» **Work item**: Without the pictures, output the records below word for word.

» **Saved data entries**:
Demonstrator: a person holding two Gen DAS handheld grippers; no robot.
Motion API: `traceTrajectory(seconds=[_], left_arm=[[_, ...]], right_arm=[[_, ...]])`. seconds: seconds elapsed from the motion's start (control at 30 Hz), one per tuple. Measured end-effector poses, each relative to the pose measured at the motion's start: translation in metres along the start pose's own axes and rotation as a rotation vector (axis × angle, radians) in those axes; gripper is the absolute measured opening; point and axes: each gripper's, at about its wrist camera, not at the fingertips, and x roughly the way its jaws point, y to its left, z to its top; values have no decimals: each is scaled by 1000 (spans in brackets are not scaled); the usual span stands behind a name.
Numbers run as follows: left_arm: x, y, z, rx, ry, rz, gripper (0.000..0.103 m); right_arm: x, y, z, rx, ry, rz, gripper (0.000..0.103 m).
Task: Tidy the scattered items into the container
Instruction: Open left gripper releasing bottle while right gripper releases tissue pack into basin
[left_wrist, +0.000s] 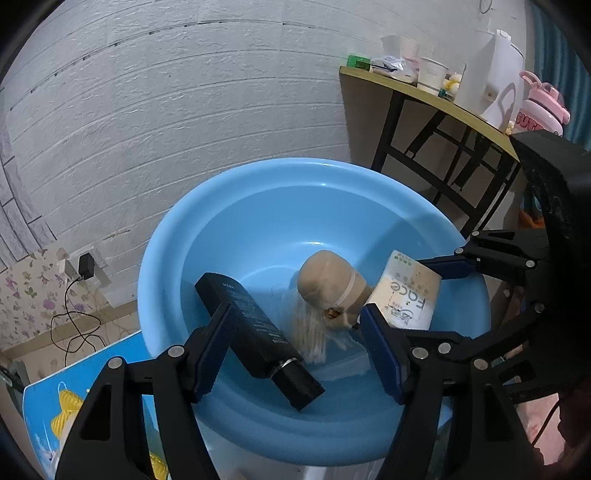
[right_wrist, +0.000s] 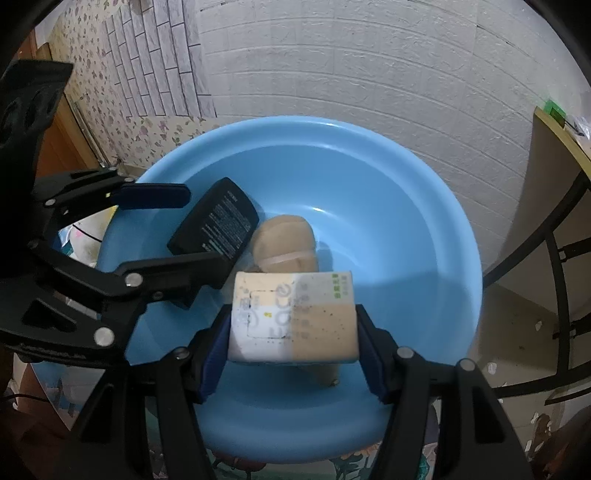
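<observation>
We hold the tissue pack (right_wrist: 293, 317) clamped across our right gripper (right_wrist: 291, 354) above the blue basin (right_wrist: 424, 206), while our left gripper (left_wrist: 295, 347), jaws wide, has the black bottle (left_wrist: 255, 332) loose between them.

Left gripper (left_wrist: 295, 343): two matte black linkage arms, each ending in a flat blue pad with a ribbed edge. Silver round screw heads mark every pivot (several per arm), and triangular cut-outs lighten the black base plates. Right gripper (right_wrist: 291, 339): the same build, black arms, blue pads, silver pivot screws. Its body (left_wrist: 554, 206), seen from the left wrist view, is a black, rough-textured block with rounded corners.
</observation>
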Motion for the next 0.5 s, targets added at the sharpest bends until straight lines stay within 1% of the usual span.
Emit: traceTrajectory(seconds=[0.23, 0.33, 0.4, 0.47, 0.5], left_arm=[[-13, 2, -6, 0, -13, 14, 70], [-21, 5, -10, -12, -20, 21, 74], [-26, 7, -13, -14, -28, 25, 74], [-32, 7, -15, -13, -36, 32, 74], [-34, 7, -16, -12, -39, 35, 74]], right_arm=[[3, 4, 3, -2, 6, -10, 62], [1, 4, 4, -3, 14, -8, 62], [0, 5, 4, -2, 16, -1, 63], [-3, 7, 3, 4, 11, 14, 67], [-4, 6, 3, 8, 9, 15, 71]])
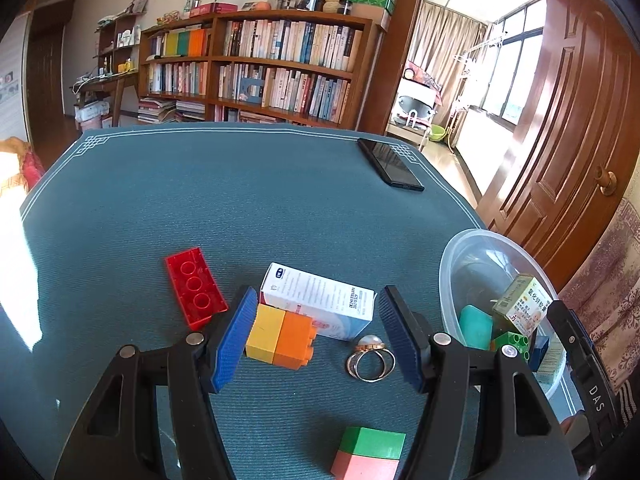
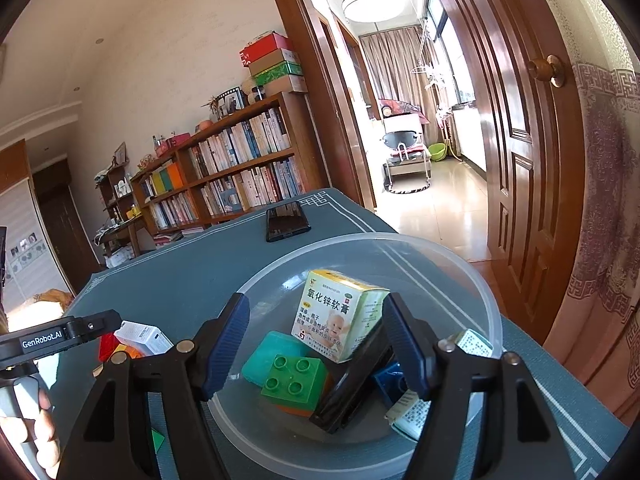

» **Answer section**:
Demonstrator: a person holding two Gen DAS handheld grippers; no robot.
Motion API: `traceTrajectory(seconds=[_], left_arm=[[_, ...]], right_arm=[[_, ...]])`. seconds: seconds elapsed from the motion's start (control at 30 Hz), one per tuple. Measured end-effector poses, each relative to the pose measured at the motion's start: translation in metres along the start pose's own axes and rotation as a rotation vector (axis × angle, radians) in those axes; gripper is the absolute measured opening; point and axes: each gripper's, at about its wrist camera, not at the fingertips, and x roughly the way its jaws point, y to its left, z to its top; values have no decimals: each is scaled by 1000 (spans in brackets are not scaled); the usual span stands behind a name.
Numbers run as follows: left_arm: x, y, z, rx, ry, rz, gripper (0.000..0.103 m); right_arm: x, y, z, rx, ry, rz, gripper (0.000..0.103 m).
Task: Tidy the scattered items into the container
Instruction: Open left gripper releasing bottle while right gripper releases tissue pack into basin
[left_wrist, +0.000s] 
[right_wrist, +0.000s] 
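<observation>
We hold the tissue pack (right_wrist: 293, 317) clamped across our right gripper (right_wrist: 291, 354) above the blue basin (right_wrist: 424, 206), while our left gripper (left_wrist: 295, 347), jaws wide, has the black bottle (left_wrist: 255, 332) loose between them.

Left gripper (left_wrist: 295, 343): two matte black linkage arms, each ending in a flat blue pad with a ribbed edge. Silver round screw heads mark every pivot (several per arm), and triangular cut-outs lighten the black base plates. Right gripper (right_wrist: 291, 339): the same build, black arms, blue pads, silver pivot screws. Its body (left_wrist: 554, 206), seen from the left wrist view, is a black, rough-textured block with rounded corners.
</observation>
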Motion for the next 0.5 s, targets added at the sharpest bends until straight lines stay within 1% of the usual span.
Emit: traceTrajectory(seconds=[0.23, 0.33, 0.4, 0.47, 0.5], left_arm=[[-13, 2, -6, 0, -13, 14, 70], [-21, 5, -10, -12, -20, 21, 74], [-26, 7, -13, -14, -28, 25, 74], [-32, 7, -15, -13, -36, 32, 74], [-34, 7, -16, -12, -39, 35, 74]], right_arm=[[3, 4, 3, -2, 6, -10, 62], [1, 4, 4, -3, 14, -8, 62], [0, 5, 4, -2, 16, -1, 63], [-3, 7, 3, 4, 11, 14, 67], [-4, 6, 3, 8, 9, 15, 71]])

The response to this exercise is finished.